Second up in local fame is, almost certainly, a rabbit stew served on and with shreds of a thick pancake, made from wheat flour, water and salt, which goes by the name of gazpacho - the same name as the completely different cold Andalucian soup. There are lots of other local foodstuffs from wine and sausage to cakes and biscuits. With an eye on promoting tourism Pinoso has an event to celebrate the local food.

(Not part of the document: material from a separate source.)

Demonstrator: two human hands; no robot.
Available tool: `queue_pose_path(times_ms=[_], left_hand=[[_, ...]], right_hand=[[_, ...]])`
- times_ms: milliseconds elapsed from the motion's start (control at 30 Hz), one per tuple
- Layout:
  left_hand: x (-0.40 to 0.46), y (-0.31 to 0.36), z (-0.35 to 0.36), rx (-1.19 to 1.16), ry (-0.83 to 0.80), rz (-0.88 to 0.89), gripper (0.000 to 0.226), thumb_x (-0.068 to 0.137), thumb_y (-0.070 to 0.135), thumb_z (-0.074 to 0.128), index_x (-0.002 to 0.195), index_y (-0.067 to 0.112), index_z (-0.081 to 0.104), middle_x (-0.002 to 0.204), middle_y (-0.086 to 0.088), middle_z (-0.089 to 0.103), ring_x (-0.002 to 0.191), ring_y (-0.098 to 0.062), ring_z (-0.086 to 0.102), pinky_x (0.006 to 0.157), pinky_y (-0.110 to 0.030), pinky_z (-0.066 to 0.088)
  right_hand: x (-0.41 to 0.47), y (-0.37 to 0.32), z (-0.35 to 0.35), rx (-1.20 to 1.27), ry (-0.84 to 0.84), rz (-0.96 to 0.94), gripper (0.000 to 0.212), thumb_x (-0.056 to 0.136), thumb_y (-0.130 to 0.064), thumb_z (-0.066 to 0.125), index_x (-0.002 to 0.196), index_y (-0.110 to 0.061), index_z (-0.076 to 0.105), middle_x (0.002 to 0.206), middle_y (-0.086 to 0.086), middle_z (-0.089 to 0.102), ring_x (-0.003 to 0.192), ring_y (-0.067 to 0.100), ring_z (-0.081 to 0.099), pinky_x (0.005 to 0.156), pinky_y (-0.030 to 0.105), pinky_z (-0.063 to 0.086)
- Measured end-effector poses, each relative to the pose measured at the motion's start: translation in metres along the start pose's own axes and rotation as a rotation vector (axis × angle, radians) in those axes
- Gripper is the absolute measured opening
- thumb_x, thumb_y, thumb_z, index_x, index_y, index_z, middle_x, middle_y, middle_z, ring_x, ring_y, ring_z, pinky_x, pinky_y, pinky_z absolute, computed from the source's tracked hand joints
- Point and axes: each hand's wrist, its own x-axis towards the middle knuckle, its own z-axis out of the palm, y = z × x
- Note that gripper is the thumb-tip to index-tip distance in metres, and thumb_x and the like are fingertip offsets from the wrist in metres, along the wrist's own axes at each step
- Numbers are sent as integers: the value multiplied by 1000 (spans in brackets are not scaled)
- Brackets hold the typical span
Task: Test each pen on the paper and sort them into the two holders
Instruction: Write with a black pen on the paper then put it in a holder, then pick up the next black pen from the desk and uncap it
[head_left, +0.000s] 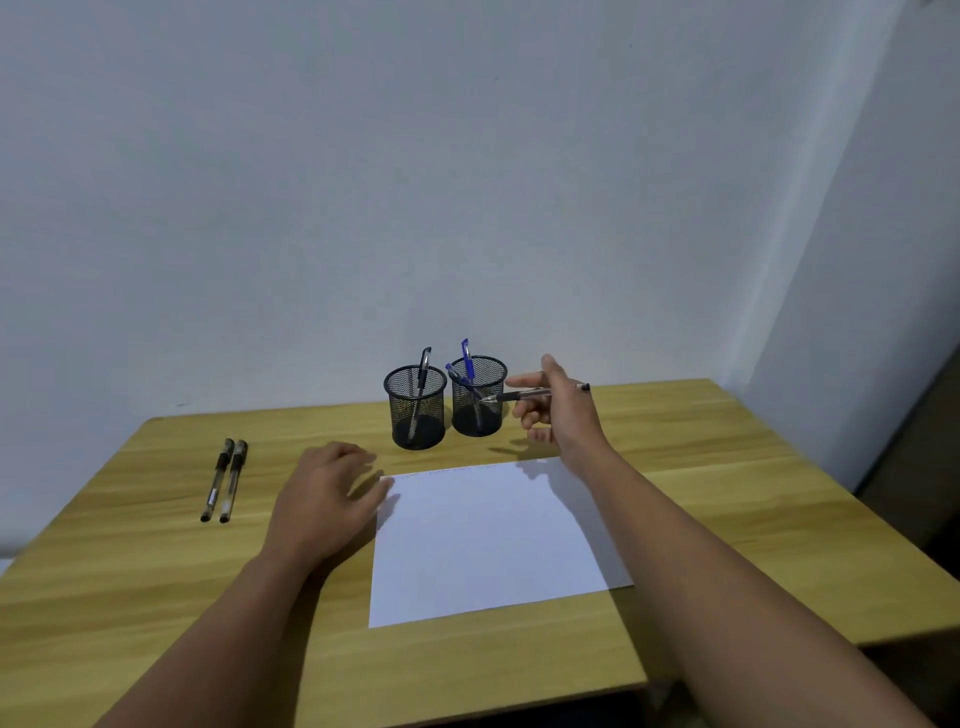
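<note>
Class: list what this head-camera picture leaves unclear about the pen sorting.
- Head view: marks along the white paper sheet's far edge are too faint to read.
- Right-hand black mesh holder: pen count unclear, mesh hides the barrels.
- Clear pen in the right hand: ink colour too small to tell.

A white sheet of paper (493, 535) lies flat on the wooden bench, with faint marks along its far edge. Beyond it stand two black mesh holders, upright and just beside each other. The left holder (415, 410) contains one black pen (422, 387) leaning upright. The right holder (478, 397) contains two blue pens (466, 364), one upright and one tilted. A clear-barrelled pen with a dark grip (524, 395) hangs nearly level in the air, its tip just beside the right holder. Two more capped clear pens (224, 480) lie side by side far to the left.
</note>
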Motion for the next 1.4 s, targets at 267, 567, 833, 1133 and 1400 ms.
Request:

The idea of this event, called the Mostra de la Cuina del Pinós, is that the town's restaurants, five this year, offer the same food on the same day - meatballs on Tuesday, stew on Thursday etc. Every day of the event they also serve the same entrees (slices of sausages and pipirrana). They are allowed to let their imaginations run wild on the four starters and on the puddings. The price has gone up over the years but it's still a very reasonable (given the quantity and the quality) 30€ per head (well except for one restaurant that has broken ranks and is charging 40€).

I'm not going to describe most of the dishes but just for any Spaniards reading the main courses are: Gachamiga, Fassegures del Pinós, Ajos Pinoseros con conejo y "picat", Gazpachos con conejo y caracoles and Arroz con conejo y caracoles. Still time, as I write to book up for a feed.

So we went on Thursday, the Ajos Pinoseros day. We thought we knew what we were getting and we expected a sort of fry up of rabbit and wild garlic. We were completely wrong. The obvious ingredients of what we ate were rabbit and chickpeas served in a shallow dish with a fair bit of gravy or broth that you spooned ali oli into. Ali oli is a thick emulsion that we Brits usually describe as garlic mayonnaise. I really enjoyed it and I thought we'd eaten but, as we downed the cutlery, we were presented with a soup in which floated croutons and pieces of boiled eggs. That was the picat and my guess is that it uses the broth from cooking the rabbit.

Now I know that describing food dishes isn't particularly interesting but why I noticed it was that it was a bit like the cocido that Maria Dolores cooked for us just a little while ago. We thought we knew what we were getting but we were wrong. Still so much to find out and so many calories doing it!